Source: Earnings/earnings_bootstrap.Rmd

This example uses the nonparametric bootstrap to approximate the sampling distribution of a ratio: median earnings among women divided by median earnings among men. The bootstrap resamples rows of the survey data, preserving the joint distribution of earnings and the sex indicator.

Setup and data

Code
from pathlib import Path
import numpy as np
import pandas as pd
import matplotlib.pyplot as plt

root = Path("../../ROS-Examples")
earnings = pd.read_csv(root / "Earnings/data/earnings.csv")
rng = np.random.default_rng(20260531)
earnings.head()
height weight male earn earnk ethnicity education mother_education father_education walk exercise smokenow tense angry age
0 74 210.0 1 50000.0 50.0 White 16.0 16.0 16.0 3 3 2.0 0.0 0.0 45
1 66 125.0 0 60000.0 60.0 White 16.0 16.0 16.0 6 5 1.0 0.0 0.0 58
2 64 126.0 0 30000.0 30.0 White 16.0 16.0 16.0 8 1 2.0 1.0 1.0 29
3 65 200.0 0 25000.0 25.0 White 17.0 17.0 NaN 8 1 2.0 0.0 0.0 57
4 63 110.0 0 50000.0 50.0 Other 16.0 16.0 16.0 5 6 2.0 0.0 0.0 91
Code
earnings[["earn", "male", "height", "education", "age"]].describe()
earn male height education age
count 1816.000000 1816.000000 1816.000000 1814.000000 1816.000000
mean 21147.296256 0.371696 66.568833 13.235391 42.934471
std 22531.765123 0.483391 3.831822 2.556638 17.161672
min 0.000000 0.000000 57.000000 2.000000 18.000000
25% 6000.000000 0.000000 64.000000 12.000000 29.000000
50% 16000.000000 0.000000 66.000000 12.000000 39.000000
75% 27000.000000 1.000000 69.250000 15.000000 56.000000
max 400000.000000 1.000000 82.000000 18.000000 91.000000

Ratio in the observed sample

Code
def female_to_male_median_ratio(data):
    female_median = data.loc[data["male"] == 0, "earn"].median()
    male_median = data.loc[data["male"] == 1, "earn"].median()
    return female_median / male_median

observed_ratio = female_to_male_median_ratio(earnings)
observed_ratio
np.float64(0.6)

The statistic is deliberately simple. The bootstrap question is: if this dataset were a stand-in for the population, how much would this ratio move under repeated samples of the same size?
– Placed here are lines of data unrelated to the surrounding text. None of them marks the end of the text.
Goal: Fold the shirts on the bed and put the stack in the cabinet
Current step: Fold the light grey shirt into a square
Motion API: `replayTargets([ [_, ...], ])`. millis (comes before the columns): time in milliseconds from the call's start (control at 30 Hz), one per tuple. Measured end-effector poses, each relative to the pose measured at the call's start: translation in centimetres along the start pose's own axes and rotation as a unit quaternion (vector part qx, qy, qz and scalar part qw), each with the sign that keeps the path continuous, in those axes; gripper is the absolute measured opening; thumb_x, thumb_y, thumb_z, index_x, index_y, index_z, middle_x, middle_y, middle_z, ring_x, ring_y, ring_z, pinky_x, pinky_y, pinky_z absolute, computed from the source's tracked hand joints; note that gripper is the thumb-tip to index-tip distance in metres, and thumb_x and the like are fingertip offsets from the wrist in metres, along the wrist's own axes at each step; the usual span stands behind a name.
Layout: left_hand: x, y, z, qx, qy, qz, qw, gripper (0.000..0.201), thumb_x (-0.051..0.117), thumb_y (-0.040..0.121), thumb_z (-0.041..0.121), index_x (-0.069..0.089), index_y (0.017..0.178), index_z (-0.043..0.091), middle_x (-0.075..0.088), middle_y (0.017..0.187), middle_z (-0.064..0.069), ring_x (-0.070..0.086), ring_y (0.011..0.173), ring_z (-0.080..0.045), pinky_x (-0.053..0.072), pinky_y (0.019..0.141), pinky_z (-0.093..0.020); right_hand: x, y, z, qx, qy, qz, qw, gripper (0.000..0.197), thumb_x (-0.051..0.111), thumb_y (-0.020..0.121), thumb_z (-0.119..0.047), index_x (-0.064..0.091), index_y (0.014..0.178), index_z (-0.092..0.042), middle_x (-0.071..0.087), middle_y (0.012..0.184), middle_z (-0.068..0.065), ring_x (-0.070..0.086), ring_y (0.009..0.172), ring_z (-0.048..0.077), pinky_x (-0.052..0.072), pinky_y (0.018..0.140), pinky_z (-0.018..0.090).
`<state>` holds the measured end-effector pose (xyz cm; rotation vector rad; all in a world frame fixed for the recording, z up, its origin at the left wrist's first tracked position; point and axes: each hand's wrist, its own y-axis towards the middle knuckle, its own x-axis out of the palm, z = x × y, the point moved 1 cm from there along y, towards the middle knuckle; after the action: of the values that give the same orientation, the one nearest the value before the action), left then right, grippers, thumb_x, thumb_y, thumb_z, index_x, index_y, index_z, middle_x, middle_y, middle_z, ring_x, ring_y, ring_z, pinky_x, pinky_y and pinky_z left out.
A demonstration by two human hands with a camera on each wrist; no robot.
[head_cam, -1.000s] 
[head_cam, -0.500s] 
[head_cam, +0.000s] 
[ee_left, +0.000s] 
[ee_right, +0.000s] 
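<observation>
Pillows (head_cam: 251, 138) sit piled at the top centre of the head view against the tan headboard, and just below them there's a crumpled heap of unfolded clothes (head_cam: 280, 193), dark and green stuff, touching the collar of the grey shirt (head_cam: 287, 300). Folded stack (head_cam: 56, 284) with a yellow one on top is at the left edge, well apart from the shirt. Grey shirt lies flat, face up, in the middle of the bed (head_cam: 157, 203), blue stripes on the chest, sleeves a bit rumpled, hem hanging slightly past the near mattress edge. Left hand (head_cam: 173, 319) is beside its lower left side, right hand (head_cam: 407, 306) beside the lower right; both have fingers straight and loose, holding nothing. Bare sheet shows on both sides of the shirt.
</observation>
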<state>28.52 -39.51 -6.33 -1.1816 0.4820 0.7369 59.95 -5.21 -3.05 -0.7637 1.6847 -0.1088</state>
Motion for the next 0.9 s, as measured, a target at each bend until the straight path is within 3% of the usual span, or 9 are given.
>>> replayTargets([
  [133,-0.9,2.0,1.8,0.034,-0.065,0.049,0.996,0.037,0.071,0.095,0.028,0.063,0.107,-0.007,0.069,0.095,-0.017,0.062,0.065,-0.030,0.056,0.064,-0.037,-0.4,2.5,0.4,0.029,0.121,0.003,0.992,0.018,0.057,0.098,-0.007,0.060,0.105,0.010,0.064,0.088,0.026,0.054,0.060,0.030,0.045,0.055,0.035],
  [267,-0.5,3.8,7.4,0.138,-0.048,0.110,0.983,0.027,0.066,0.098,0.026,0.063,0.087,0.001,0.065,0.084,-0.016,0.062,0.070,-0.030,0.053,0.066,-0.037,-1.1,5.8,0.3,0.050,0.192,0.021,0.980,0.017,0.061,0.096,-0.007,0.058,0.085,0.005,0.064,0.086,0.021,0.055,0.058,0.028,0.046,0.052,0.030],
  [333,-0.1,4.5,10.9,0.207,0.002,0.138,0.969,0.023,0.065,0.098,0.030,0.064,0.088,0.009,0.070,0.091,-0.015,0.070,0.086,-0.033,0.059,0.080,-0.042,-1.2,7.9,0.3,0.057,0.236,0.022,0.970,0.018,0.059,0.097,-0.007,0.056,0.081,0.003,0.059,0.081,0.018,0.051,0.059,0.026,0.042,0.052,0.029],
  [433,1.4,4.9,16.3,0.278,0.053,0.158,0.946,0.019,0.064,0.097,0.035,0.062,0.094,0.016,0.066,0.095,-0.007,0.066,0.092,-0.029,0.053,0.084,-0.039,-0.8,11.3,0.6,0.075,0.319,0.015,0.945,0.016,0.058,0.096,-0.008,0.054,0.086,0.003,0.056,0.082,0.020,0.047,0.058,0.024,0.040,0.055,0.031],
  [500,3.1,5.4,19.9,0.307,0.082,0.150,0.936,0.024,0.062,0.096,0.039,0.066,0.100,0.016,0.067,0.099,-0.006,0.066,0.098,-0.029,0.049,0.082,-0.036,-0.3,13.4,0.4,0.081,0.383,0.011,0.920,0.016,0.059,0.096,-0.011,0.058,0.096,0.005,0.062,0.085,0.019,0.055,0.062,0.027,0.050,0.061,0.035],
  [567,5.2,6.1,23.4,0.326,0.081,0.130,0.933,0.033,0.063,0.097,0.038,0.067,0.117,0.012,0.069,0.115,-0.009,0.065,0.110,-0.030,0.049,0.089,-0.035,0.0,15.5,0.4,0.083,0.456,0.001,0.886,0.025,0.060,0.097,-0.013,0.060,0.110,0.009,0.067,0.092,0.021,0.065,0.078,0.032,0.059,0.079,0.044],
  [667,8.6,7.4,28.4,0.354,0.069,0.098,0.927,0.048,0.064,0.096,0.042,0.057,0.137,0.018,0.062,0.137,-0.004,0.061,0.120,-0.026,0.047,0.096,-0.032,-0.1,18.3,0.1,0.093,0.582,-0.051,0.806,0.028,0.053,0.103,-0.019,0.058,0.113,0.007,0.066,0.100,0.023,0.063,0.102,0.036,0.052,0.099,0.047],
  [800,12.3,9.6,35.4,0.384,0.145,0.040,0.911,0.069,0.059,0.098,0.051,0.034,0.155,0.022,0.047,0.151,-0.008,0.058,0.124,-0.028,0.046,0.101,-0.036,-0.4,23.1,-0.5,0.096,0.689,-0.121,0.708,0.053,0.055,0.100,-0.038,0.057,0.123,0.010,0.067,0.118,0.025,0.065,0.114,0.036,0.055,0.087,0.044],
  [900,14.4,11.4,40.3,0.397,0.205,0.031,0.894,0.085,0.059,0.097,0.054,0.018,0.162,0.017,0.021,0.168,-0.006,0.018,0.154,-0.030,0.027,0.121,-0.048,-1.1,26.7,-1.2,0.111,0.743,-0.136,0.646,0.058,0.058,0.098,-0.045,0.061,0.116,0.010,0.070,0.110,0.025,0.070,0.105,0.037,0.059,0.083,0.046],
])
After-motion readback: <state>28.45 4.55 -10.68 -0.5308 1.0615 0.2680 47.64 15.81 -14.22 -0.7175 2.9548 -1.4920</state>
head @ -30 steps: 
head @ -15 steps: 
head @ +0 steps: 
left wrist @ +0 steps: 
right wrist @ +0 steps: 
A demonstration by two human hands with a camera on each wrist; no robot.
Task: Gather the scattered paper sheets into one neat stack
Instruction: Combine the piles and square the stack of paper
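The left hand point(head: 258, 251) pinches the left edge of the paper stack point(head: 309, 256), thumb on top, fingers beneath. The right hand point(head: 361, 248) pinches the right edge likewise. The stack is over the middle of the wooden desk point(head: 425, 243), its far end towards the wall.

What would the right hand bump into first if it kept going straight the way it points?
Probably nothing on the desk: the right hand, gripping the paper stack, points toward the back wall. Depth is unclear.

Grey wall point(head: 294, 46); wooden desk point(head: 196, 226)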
A single bootstrap resample

Code
n = len(earnings)
boot_index = rng.integers(0, n, size=n)
earnings_boot = earnings.iloc[boot_index]
ratio_boot = female_to_male_median_ratio(earnings_boot)
ratio_boot
np.float64(0.6)

Bootstrap distribution

Code
def bootstrap_ratio(data, rng):
    boot_index = rng.integers(0, len(data), size=len(data))
    return female_to_male_median_ratio(data.iloc[boot_index])

n_sims = 10_000
boot_ratios = np.array([bootstrap_ratio(earnings, rng) for _ in range(n_sims)])

pd.Series(boot_ratios).describe(percentiles=[0.025, 0.25, 0.5, 0.75, 0.975])
count    10000.000000
mean         0.587055
std          0.027158
min          0.444444
2.5%         0.520000
25%          0.580000
50%          0.600000
75%          0.600000
97.5%        0.600000
max          0.714286
dtype: float64
Code
fig, ax = plt.subplots()
ax.hist(boot_ratios, bins=45, color="0.75", edgecolor="white")
ax.axvline(observed_ratio, color="black", linewidth=2, label="observed ratio")
ax.set_xlabel("median(earn | female) / median(earn | male)")
ax.set_ylabel("bootstrap simulations")
ax.legend(frameon=False)

Code
bootstrap_se = boot_ratios.std(ddof=1)
bootstrap_interval = np.quantile(boot_ratios, [0.025, 0.975])
bootstrap_se, bootstrap_interval
(np.float64(0.02715803087636638), array([0.52, 0.6 ]))

The standard deviation of the simulated ratios is the bootstrap standard error. The percentile interval is not a model-based confidence interval; it is the direct middle 95% of the resampled statistics.